== Segment start ==

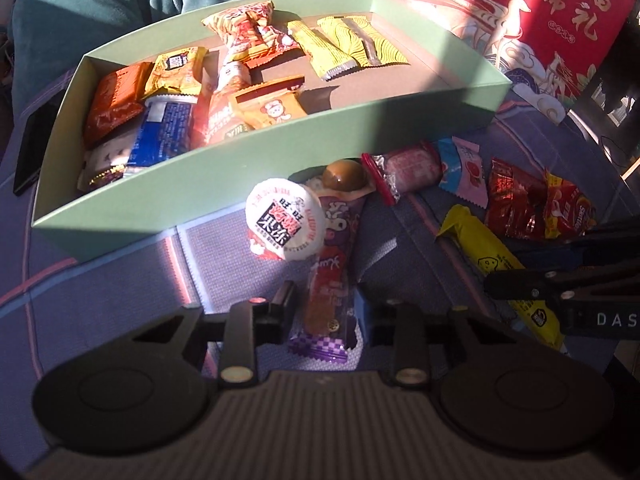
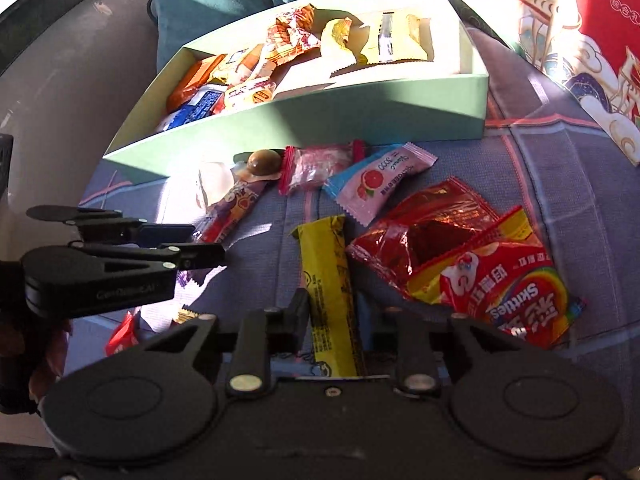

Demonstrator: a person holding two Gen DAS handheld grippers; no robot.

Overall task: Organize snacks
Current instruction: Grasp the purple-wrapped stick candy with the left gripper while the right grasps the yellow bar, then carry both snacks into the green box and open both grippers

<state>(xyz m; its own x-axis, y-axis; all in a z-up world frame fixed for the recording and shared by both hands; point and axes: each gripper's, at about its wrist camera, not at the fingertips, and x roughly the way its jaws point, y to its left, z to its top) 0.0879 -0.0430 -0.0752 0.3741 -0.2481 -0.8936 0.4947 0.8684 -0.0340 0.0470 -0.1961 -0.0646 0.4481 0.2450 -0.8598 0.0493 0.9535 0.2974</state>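
While the crinkly snacks lie loose before the green card box, your left fingers clamp a glossy purple stick, your right fingers a slim yellow bar.

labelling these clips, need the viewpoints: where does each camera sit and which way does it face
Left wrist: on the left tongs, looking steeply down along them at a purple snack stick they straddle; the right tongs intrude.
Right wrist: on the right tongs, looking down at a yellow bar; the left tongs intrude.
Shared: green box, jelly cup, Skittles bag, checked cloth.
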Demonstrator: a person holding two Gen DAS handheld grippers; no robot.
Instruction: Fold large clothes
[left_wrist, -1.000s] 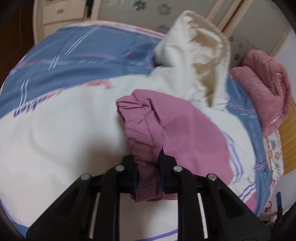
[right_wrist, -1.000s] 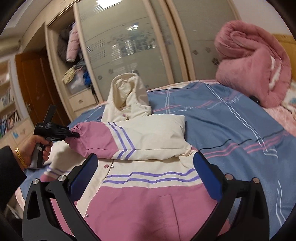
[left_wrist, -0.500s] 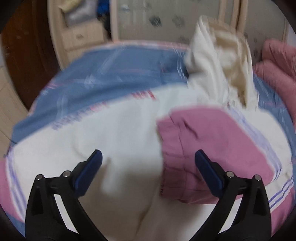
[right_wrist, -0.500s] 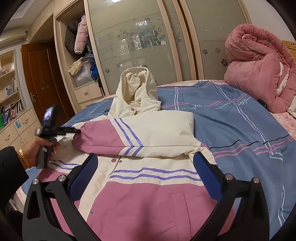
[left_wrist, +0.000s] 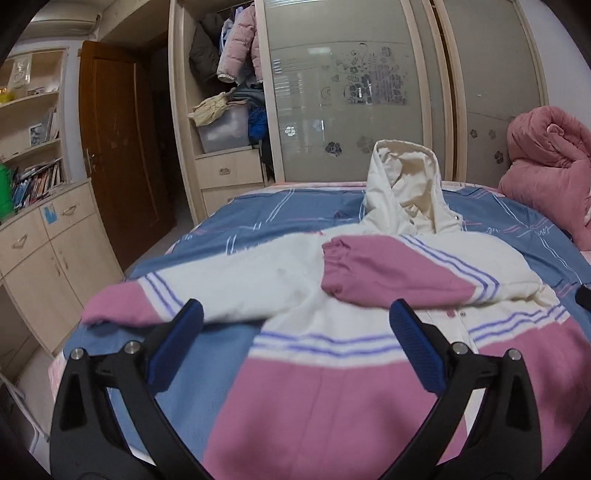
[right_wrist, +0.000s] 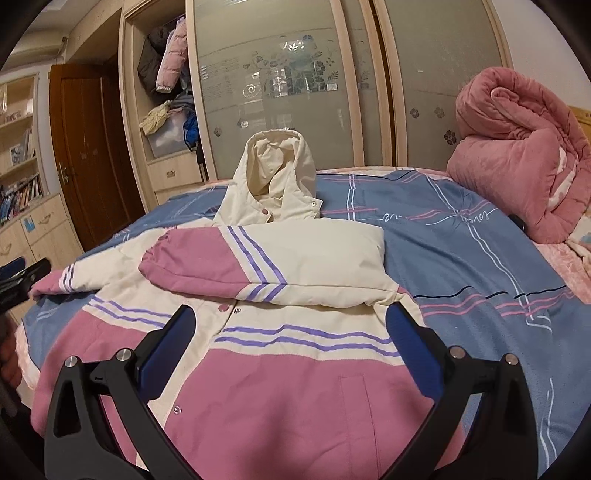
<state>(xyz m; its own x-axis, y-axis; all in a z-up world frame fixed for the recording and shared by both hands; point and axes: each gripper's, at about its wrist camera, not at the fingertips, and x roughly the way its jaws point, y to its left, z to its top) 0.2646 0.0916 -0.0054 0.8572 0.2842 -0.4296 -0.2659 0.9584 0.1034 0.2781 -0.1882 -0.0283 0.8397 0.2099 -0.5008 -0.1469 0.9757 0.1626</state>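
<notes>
A cream and pink hooded jacket (right_wrist: 280, 387) lies front up on the bed, its hood (right_wrist: 277, 173) pointing toward the wardrobe. One sleeve (right_wrist: 229, 262) is folded across the chest with its pink cuff toward the left. The other sleeve (left_wrist: 122, 306) stretches out to the left over the sheet. My left gripper (left_wrist: 295, 308) is open and empty, hovering above the jacket's lower left side, short of the folded sleeve. In the right wrist view, my right gripper (right_wrist: 290, 312) is also open and empty over the jacket's pink lower front, with the left gripper's fingers (right_wrist: 22, 273) at the left edge.
The blue striped bed sheet (right_wrist: 461, 258) shows around the jacket. A rolled pink quilt (right_wrist: 517, 166) sits at the far right of the bed. Wardrobe sliding doors (right_wrist: 295, 92) stand behind, an open closet bay (left_wrist: 229, 110) left of them, then a wooden door (left_wrist: 118, 147) and low cabinets (left_wrist: 48, 251).
My left gripper let go of the pink cuff, opened wide and drew back toward the jacket's hem. The sleeve stays folded across the chest. The right gripper stayed open, shifting only a little.
</notes>
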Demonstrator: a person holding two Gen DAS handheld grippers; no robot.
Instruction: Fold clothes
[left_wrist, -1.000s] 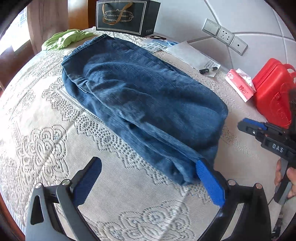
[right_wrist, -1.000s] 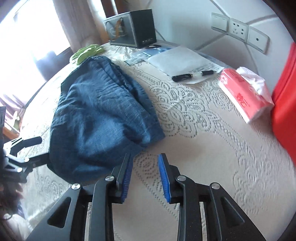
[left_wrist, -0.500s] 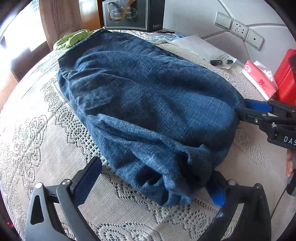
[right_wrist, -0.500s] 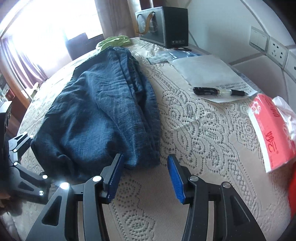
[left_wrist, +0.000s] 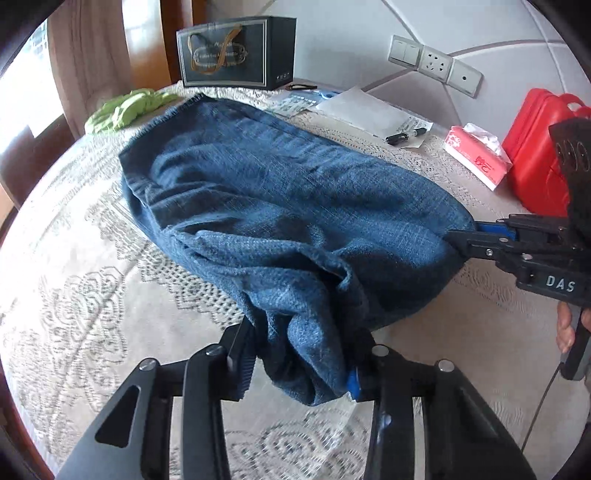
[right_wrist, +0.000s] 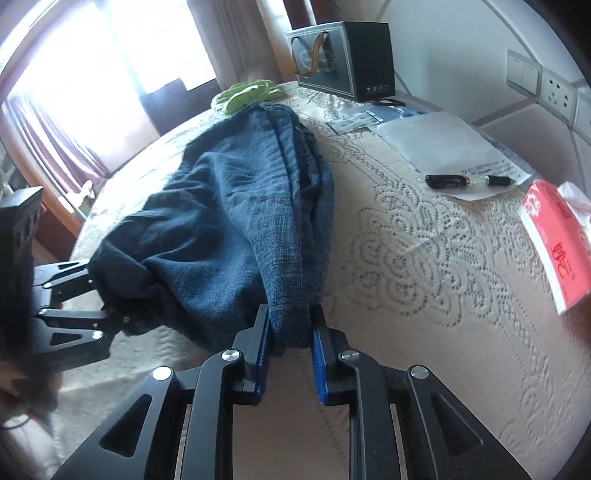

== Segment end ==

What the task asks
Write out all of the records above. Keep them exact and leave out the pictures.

Solution below
Demonstrator: a person holding two Gen DAS handheld grippers; no robot.

Overall task: Organize snacks
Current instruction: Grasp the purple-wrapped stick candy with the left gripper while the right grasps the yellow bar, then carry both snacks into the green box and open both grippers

<state>(xyz m; its own x-axis, y-axis; all in a z-up world frame fixed for the recording and shared by both hands; point and axes: each gripper's, at about its wrist camera, not at the fingertips, and x roughly the way its jaws point, y to its left, z to its top) 0.0879 -0.0430 -0.0752 0.3741 -0.2481 -0.8936 0.4947 0.8684 -0.0340 0.0470 -0.1961 -0.0646 0.4481 0.2450 -0.8598 0.0493 0.9535 0.2974</state>
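While the crinkly snacks lie loose before the green card box, your left fingers clamp a glossy purple stick, your right fingers a slim yellow bar.

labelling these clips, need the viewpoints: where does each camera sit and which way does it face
Left wrist: on the left tongs, looking steeply down along them at a purple snack stick they straddle; the right tongs intrude.
Right wrist: on the right tongs, looking down at a yellow bar; the left tongs intrude.
Shared: green box, jelly cup, Skittles bag, checked cloth.
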Demonstrator: a person holding two Gen DAS handheld grippers; no robot.
Instruction: Fold large clothes
[left_wrist, -1.000s] 
[right_wrist, -1.000s] 
[left_wrist, -0.500s] 
[right_wrist, -0.500s] 
[left_wrist, +0.000s] 
[right_wrist, +0.000s] 
<state>(xyz m; its own x-axis, y-axis; all in a z-up world frame fixed for the recording and shared by both hands; point and axes: each gripper's, at about its wrist camera, not at the fingertips, and x roughly the way its jaws point, y to its left, z to its top) 0.2646 0.0916 -0.0054 0.8572 0.2842 -0.4296 -0.2659 0.9584 0.1034 0.2781 -0.1882 -0.0283 0.8397 0.2099 -0.5008 -0.1469 0.9757 0.1626</state>
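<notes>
A cream and pink hooded jacket (right_wrist: 280, 387) lies front up on the bed, its hood (right_wrist: 277, 173) pointing toward the wardrobe. One sleeve (right_wrist: 229, 262) is folded across the chest with its pink cuff toward the left. The other sleeve (left_wrist: 122, 306) stretches out to the left over the sheet. My left gripper (left_wrist: 295, 308) is open and empty, hovering above the jacket's lower left side, short of the folded sleeve. In the right wrist view, my right gripper (right_wrist: 290, 312) is also open and empty over the jacket's pink lower front, with the left gripper's fingers (right_wrist: 22, 273) at the left edge.
The blue striped bed sheet (right_wrist: 461, 258) shows around the jacket. A rolled pink quilt (right_wrist: 517, 166) sits at the far right of the bed. Wardrobe sliding doors (right_wrist: 295, 92) stand behind, an open closet bay (left_wrist: 229, 110) left of them, then a wooden door (left_wrist: 118, 147) and low cabinets (left_wrist: 48, 251).
My left gripper let go of the pink cuff, opened wide and drew back toward the jacket's hem. The sleeve stays folded across the chest. The right gripper stayed open, shifting only a little.
</notes>
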Demonstrator: a person holding two Gen DAS handheld grippers; no robot.
Instruction: Fold clothes
[left_wrist, -1.000s] 
[right_wrist, -1.000s] 
[left_wrist, -0.500s] 
[right_wrist, -0.500s] 
[left_wrist, +0.000s] 
[right_wrist, +0.000s] 

Nothing more is needed to complete the output.